TASK ITEM: Reproduce the listing exactly, please, with every line intact.

PROVIDED DATA:
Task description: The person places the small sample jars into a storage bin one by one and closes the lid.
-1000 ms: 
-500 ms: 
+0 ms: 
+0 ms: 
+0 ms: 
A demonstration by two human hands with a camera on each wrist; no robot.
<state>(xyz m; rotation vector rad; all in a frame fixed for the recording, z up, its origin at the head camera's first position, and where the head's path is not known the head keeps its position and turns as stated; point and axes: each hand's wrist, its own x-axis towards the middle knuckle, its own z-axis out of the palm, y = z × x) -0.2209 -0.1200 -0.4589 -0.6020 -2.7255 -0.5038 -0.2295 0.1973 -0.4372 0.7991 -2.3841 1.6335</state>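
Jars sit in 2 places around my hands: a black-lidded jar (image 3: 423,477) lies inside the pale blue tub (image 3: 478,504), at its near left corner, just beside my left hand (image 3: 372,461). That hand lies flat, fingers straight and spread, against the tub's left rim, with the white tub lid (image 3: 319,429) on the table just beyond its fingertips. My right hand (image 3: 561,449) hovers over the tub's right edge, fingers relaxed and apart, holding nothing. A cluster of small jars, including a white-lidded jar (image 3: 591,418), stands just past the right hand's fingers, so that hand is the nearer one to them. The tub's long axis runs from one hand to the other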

EXERCISE RESULT:
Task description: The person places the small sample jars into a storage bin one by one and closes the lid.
-1000 ms: 
-500 ms: 
+0 ms: 
+0 ms: 
+0 ms: 
A demonstration by two human hands with a camera on each wrist; no robot.
<state>(xyz m; rotation vector rad; all in a frame fixed for the recording, z up, its origin at the head camera's first position, and where the head's path is not known the head keeps its position and turns as stated; point and axes: each hand's wrist, its own x-axis towards the middle knuckle, its own z-axis out of the palm, y = z × x) -0.2209 -0.1200 -0.4589 -0.6020 -2.7255 -0.5038 -0.2295 0.1973 -0.4372 0.7991 -2.3841 1.6335</state>
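Jars sit in 2 places around my hands: a black-lidded jar (image 3: 423,477) lies inside the pale blue tub (image 3: 478,504), at its near left corner, just beside my left hand (image 3: 372,461). That hand lies flat, fingers straight and spread, against the tub's left rim, with the white tub lid (image 3: 319,429) on the table just beyond its fingertips. My right hand (image 3: 561,449) hovers over the tub's right edge, fingers relaxed and apart, holding nothing. A cluster of small jars, including a white-lidded jar (image 3: 591,418), stands just past the right hand's fingers, so that hand is the nearer one to them. The tub's long axis runs from one hand to the other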

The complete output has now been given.